Wednesday, February 17, 2010
Visiting Critters Along the Betar
Snow! Hooray! Only a couple of inches yesterday, but enough to cover the bare brown ground and pretty up the landscape a little. Even these shriveled old apples took on a rosier look with caps of nice fresh snow.
I had a date today to walk the Betar Byway, a lovely woodsy, watery walk along the Hudson in South Glens Falls. My friend Sue had seen a beautiful snow-white squirrel there a few days ago, and we hoped to find it again. As it happened, we didn't (the snow made for good camouflage for the critter), but we had a good time anyway. For one thing, a Carolina Wren was singing its tiny heart out in the shrubbery along the path and delighted us with its song. I could not see this little brown bird, but Sue did. Here she is, taking a photo of it with her great zoom lens. She'll be posting that photo soon on her blog Water Lily, where you already can see her splendid photos of that rare white squirrel.

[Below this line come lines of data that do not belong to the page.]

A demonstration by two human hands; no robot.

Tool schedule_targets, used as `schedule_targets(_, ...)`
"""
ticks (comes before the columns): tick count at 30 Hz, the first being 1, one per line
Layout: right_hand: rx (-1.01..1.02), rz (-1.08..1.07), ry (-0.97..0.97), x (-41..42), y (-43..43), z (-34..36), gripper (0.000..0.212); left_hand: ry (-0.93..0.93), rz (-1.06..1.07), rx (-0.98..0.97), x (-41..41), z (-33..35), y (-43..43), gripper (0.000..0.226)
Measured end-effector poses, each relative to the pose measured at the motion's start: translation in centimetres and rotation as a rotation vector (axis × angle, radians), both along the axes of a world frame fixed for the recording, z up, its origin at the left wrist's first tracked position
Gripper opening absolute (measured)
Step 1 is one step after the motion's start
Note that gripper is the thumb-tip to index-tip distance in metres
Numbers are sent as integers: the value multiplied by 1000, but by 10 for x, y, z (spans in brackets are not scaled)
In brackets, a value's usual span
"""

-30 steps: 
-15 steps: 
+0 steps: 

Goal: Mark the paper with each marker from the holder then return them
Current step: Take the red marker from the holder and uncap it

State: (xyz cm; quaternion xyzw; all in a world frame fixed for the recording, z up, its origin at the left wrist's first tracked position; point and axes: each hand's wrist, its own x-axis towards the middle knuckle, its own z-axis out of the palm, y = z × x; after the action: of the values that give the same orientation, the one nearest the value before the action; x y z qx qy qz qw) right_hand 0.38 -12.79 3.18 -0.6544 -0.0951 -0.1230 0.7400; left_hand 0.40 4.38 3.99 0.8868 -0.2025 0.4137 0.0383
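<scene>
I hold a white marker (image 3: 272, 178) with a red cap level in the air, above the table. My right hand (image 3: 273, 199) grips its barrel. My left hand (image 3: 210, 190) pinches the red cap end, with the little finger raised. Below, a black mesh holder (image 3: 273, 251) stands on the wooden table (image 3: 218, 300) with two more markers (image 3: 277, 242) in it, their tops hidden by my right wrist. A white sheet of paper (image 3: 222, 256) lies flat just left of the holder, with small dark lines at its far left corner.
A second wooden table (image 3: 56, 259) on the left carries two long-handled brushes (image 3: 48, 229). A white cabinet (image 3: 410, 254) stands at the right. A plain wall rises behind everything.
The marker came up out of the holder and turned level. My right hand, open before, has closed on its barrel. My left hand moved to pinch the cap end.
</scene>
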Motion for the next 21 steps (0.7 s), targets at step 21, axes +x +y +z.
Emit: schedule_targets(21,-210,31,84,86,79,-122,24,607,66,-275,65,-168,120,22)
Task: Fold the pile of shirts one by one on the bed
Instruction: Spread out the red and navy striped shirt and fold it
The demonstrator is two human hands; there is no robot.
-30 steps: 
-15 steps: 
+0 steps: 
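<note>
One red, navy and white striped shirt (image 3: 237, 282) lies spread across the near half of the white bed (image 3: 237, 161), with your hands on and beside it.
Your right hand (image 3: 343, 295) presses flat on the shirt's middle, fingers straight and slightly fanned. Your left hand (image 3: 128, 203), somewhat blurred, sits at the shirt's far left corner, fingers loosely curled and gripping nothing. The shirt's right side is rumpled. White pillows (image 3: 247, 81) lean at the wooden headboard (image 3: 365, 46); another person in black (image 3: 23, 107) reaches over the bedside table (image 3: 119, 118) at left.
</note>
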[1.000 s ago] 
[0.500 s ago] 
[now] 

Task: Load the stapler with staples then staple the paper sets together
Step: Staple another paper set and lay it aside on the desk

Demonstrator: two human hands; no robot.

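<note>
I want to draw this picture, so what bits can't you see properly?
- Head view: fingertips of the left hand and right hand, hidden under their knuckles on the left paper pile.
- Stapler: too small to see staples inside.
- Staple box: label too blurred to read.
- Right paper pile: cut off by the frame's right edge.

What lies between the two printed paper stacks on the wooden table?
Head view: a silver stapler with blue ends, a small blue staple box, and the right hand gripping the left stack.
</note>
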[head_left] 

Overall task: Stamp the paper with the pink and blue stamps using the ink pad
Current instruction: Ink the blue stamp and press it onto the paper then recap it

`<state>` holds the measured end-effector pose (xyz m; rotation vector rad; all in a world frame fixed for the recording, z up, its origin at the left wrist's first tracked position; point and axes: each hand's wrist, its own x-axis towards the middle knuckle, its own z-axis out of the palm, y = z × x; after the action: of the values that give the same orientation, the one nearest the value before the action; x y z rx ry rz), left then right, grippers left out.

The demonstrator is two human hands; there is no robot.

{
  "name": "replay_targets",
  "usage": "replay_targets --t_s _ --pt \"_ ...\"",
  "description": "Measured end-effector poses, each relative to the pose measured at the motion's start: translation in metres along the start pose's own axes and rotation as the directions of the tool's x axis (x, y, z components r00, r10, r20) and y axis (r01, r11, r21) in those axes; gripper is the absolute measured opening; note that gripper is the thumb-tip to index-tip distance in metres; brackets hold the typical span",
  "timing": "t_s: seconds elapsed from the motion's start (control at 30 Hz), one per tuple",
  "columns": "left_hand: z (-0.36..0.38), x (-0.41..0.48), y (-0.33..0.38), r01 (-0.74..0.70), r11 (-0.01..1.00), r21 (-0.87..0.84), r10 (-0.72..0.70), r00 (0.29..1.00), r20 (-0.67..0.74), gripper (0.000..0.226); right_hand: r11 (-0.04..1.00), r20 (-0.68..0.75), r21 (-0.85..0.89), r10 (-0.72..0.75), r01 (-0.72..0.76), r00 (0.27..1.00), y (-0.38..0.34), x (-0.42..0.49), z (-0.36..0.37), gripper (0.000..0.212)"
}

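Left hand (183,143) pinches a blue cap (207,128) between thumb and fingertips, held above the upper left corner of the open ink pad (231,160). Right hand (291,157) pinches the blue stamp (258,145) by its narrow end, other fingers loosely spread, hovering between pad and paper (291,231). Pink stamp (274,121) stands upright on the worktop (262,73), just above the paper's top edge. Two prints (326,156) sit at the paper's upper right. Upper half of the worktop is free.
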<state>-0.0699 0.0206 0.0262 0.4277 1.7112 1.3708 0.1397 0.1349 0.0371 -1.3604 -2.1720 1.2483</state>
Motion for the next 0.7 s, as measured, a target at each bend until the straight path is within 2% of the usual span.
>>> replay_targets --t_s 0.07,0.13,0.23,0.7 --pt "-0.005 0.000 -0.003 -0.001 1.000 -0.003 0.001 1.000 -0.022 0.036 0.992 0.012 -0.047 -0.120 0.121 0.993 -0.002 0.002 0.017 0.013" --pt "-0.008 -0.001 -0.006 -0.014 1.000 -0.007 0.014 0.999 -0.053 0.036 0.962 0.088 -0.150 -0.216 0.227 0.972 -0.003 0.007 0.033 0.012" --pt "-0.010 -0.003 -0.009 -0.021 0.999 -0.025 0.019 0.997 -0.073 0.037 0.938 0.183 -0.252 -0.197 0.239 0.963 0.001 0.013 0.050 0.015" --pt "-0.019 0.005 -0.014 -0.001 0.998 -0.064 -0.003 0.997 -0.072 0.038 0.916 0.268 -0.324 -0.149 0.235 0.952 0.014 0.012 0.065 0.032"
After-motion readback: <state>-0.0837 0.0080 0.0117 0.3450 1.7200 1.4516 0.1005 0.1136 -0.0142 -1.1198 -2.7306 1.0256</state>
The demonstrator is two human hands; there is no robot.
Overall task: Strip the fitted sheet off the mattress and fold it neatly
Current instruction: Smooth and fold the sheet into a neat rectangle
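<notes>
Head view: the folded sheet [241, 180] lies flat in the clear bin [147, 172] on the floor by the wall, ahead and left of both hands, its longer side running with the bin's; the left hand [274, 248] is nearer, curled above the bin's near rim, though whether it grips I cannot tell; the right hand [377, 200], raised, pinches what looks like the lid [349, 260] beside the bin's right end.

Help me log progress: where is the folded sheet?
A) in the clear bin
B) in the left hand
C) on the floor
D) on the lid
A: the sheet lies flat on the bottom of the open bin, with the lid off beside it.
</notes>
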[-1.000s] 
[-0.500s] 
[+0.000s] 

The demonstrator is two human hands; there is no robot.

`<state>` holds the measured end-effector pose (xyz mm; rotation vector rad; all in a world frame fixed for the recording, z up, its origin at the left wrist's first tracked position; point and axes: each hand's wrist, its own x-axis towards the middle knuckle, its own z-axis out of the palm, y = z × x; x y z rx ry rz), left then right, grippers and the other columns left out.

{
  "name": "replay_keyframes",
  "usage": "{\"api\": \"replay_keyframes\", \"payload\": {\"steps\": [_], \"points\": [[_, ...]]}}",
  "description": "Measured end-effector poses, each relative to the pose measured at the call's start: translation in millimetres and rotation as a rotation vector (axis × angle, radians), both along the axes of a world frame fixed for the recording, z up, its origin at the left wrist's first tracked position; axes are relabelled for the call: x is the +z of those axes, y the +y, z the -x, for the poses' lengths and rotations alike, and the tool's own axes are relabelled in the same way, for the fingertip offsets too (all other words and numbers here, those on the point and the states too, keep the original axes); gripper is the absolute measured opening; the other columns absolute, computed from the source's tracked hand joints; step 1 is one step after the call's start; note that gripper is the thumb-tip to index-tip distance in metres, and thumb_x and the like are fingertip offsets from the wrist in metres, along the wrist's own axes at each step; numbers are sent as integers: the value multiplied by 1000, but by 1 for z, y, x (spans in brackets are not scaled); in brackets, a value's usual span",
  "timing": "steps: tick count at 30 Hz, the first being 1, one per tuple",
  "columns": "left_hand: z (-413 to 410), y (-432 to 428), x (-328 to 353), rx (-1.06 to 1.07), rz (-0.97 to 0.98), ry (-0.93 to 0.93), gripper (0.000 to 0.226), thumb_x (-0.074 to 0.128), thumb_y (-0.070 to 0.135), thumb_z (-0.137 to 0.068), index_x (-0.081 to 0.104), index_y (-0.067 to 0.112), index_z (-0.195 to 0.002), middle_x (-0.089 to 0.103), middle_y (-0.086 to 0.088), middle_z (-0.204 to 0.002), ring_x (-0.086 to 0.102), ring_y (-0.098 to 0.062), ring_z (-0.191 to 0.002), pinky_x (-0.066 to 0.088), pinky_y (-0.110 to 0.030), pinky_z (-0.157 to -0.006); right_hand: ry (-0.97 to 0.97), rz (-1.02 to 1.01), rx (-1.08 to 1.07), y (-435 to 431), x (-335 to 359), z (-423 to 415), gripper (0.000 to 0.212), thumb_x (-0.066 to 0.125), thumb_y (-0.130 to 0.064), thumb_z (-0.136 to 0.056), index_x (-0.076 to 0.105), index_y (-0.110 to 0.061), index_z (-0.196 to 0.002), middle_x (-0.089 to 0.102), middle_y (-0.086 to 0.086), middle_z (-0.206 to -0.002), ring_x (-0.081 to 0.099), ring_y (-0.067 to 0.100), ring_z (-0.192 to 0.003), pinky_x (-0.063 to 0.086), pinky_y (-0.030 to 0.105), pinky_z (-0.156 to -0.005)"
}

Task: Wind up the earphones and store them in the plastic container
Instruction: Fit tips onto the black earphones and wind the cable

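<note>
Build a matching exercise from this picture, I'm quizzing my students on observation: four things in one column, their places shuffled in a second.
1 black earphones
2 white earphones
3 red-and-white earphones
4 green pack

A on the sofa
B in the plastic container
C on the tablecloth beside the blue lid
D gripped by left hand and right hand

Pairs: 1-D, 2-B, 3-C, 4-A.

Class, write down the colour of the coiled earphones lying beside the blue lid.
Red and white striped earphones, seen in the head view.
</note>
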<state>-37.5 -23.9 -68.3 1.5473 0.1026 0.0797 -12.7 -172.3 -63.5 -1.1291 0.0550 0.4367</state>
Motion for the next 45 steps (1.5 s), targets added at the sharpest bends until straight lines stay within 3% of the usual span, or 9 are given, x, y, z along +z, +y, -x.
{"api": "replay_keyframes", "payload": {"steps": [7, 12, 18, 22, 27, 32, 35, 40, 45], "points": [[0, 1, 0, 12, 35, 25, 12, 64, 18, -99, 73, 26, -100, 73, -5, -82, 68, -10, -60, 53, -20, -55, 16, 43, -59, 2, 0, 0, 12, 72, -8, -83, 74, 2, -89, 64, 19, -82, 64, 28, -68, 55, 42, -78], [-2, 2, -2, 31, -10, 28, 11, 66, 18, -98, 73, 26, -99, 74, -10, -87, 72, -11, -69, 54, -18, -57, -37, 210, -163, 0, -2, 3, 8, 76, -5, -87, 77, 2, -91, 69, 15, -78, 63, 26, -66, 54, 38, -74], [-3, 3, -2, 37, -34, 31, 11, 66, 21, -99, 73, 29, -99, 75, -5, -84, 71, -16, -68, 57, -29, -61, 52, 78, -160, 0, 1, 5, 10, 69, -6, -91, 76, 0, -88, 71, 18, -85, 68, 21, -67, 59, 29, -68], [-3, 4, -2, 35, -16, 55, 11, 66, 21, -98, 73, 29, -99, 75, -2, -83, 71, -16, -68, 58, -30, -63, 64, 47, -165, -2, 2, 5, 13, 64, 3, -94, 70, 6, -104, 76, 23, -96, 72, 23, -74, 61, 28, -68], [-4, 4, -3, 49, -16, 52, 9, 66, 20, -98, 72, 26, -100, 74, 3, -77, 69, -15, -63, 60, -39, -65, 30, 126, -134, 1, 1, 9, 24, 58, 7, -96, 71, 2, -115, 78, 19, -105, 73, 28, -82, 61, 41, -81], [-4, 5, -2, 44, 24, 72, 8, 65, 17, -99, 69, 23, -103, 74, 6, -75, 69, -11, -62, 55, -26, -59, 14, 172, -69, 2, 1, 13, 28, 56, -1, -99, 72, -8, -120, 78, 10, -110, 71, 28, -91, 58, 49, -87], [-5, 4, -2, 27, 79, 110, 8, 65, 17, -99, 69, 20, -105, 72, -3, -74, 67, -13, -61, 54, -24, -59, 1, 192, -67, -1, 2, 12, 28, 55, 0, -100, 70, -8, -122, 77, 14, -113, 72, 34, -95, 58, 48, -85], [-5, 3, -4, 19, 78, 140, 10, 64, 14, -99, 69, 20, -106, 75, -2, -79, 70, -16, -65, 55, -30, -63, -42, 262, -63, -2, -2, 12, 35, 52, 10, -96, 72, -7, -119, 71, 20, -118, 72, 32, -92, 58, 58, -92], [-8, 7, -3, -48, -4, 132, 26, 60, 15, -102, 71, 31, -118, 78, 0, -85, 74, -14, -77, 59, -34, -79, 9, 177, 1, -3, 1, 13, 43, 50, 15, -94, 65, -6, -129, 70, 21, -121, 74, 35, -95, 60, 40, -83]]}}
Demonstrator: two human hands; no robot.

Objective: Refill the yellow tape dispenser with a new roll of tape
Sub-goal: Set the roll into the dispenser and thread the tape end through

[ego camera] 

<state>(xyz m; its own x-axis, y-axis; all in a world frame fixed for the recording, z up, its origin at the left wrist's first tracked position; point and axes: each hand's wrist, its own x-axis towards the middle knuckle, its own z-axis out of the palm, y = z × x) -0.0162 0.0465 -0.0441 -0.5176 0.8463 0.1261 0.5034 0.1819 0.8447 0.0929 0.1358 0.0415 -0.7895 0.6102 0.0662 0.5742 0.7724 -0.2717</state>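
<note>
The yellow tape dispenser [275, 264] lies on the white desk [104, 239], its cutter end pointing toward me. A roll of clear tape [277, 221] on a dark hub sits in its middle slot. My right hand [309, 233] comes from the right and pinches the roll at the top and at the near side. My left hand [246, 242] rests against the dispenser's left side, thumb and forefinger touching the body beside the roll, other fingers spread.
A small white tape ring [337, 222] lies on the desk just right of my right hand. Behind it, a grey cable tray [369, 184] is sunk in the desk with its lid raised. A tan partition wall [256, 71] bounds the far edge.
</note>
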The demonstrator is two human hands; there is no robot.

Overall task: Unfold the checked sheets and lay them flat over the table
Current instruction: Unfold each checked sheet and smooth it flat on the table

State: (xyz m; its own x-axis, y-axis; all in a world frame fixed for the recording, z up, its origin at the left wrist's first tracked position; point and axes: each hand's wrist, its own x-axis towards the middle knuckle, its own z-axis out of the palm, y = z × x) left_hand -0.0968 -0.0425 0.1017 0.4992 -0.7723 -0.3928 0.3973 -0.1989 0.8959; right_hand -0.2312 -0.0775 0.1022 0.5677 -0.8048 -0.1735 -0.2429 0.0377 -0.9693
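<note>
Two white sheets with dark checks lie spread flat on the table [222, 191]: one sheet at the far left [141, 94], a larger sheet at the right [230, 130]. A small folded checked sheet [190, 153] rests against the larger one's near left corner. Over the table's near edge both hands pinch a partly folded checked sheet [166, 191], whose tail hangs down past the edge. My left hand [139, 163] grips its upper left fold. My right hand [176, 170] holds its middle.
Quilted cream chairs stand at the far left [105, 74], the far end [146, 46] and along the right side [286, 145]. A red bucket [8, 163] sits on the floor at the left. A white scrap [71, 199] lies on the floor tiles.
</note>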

Sue also led me into a honeysuckle thicket along a small stream, where we found fresh evidence of some wild critter's ambling habits. The first sign we found was this hole in the ground with tracks leading in and out, and a well-trampled trail leading away.
That trail led to another much visited hole in the ground. This critter either has a very friendly neighbor, or several entrances to its own burrow. Both holes reeked of something pretty funky (skunky?), and the entryways appeared to be dusted with a fine brown spray. Could it be that the animal shook its dirt-covered fur each time it emerged from its den?
The trails were so packed down by frequent travel that it was hard to discern individual footprints. We did find a few, however, and they measured only an inch or so wide and less than two inches long. Small feet with long nails and a low-slung body that pushed the snow aside as it walked -- we could almost picture it ambling along, down a bank and across a small stream, then up a rise in a direct route toward a group of garbage cans behind an apartment building. We couldn't actually see white stripes down a broad black back, but imagination filled in those details. Those apartment dwellers better be careful when they take out the garbage at night.